Streaming
ARES supports real-time streaming responses via Server-Sent Events (SSE). Instead of waiting for the full response to be generated, you receive text chunks as they are produced. This enables responsive UIs that display text as it appears.
Endpoint
POST /api/chat/stream
JWT authentication: Authorization: Bearer <jwt_access_token>
POST /v1/chat/stream
API key authentication: Authorization: Bearer ares_xxx
Both endpoints accept the same request body as POST /api/chat and return the same SSE format.
SSE format
The response uses Content-Type: text/event-stream. Each event contains a data: field with a text chunk:
data: The
data: answer
data: to your
data: question is
data: as follows...
Each data: line represents one chunk of the response. Concatenate all chunks in order to reconstruct the complete response.
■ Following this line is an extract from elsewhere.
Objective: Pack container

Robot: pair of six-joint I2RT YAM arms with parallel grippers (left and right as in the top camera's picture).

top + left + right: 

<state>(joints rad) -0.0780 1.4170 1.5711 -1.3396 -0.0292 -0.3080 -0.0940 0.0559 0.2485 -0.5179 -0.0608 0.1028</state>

The server closes the connection when generation is complete.
Examples
curl
The -N flag disables output buffering so chunks appear immediately:
curl -N -X POST https://api.ares.dirmacs.com/api/chat/stream \
-H "Content-Type: application/json" \
-H "Authorization: Bearer eyJhbGciOi..." \
-H "Accept: text/event-stream" \
-d '{
"message": "Explain how neural networks learn",
"agent_type": "research"
}'
Python
Using the requests library with stream=True:
import requests
response = requests.post(
"https://api.ares.dirmacs.com/api/chat/stream",
headers={
"Content-Type": "application/json",
"Authorization": "Bearer eyJhbGciOi...",
"Accept": "text/event-stream"
},
json={
"message": "Explain how neural networks learn",
"agent_type": "research"
},
stream=True
)
full_response = []
for line in response.iter_lines():
if line:
decoded = line.decode("utf-8")
if decoded.startswith("data: "):
chunk = decoded[6:]
print(chunk, end="", flush=True)
full_response.append(chunk)
complete_text = "".join(full_response)
For production use, consider using httpx with async streaming:
import httpx
import asyncio
async def stream_chat(message: str, token: str) -> str:
chunks = []
async with httpx.AsyncClient() as client:
async with client.stream(
"POST",
"https://api.ares.dirmacs.com/api/chat/stream",
headers={
"Content-Type": "application/json",
"Authorization": f"Bearer {token}",
"Accept": "text/event-stream"
},
json={"message": message}
) as response:
async for line in response.aiter_lines():
if line.startswith("data: "):
chunk = line[6:]
print(chunk, end="", flush=True)
chunks.append(chunk)
return "".join(chunks)
result = asyncio.run(stream_chat("Explain how neural networks learn", "eyJhbGciOi..."))
JavaScript (Browser)
Using the Fetch API with ReadableStream:
async function streamChat(message, token) {
const response = await fetch("https://api.ares.dirmacs.com/api/chat/stream", {
method: "POST",
headers: {
"Content-Type": "application/json",
"Authorization": `Bearer ${token}`,
"Accept": "text/event-stream"
},
body: JSON.stringify({
message: message,
agent_type: "research"
})
});
const reader = response.body.getReader();
const decoder = new TextDecoder();
let fullResponse = "";
while (true) {
const { done, value } = await reader.read();
if (done) break;
const text = decoder.decode(value, { stream: true });
for (const line of text.split("\n")) {
if (line.startsWith("data: ")) {
const chunk = line.slice(6);
fullResponse += chunk;
// Update your UI here
document.getElementById("output").textContent = fullResponse;
}
}
}
return fullResponse;
}
JavaScript (Node.js)
async function streamChat(message, token) {
const response = await fetch("https://api.ares.dirmacs.com/api/chat/stream", {
method: "POST",
headers: {
"Content-Type": "application/json",
"Authorization": `Bearer ${token}`,
"Accept": "text/event-stream"
},
body: JSON.stringify({ message })
});
const reader = response.body.getReader();
const decoder = new TextDecoder();
let fullResponse = "";
while (true) {
const { done, value } = await reader.read();
if (done) break;
const text = decoder.decode(value, { stream: true });
for (const line of text.split("\n")) {
if (line.startsWith("data: ")) {
const chunk = line.slice(6);
fullResponse += chunk;
process.stdout.write(chunk);
}
}
}
return fullResponse;
}
Go
package main
import (
"bufio"
"bytes"
"encoding/json"
"fmt"
"net/http"
"strings"
)
func streamChat(message, token string) (string, error) {
body, _ := json.Marshal(map[string]string{
"message": message,
"agent_type": "research",
})
req, err := http.NewRequest("POST",
"https://api.ares.dirmacs.com/api/chat/stream",
bytes.NewReader(body))
if err != nil {
return "", err
}
req.Header.Set("Content-Type", "application/json")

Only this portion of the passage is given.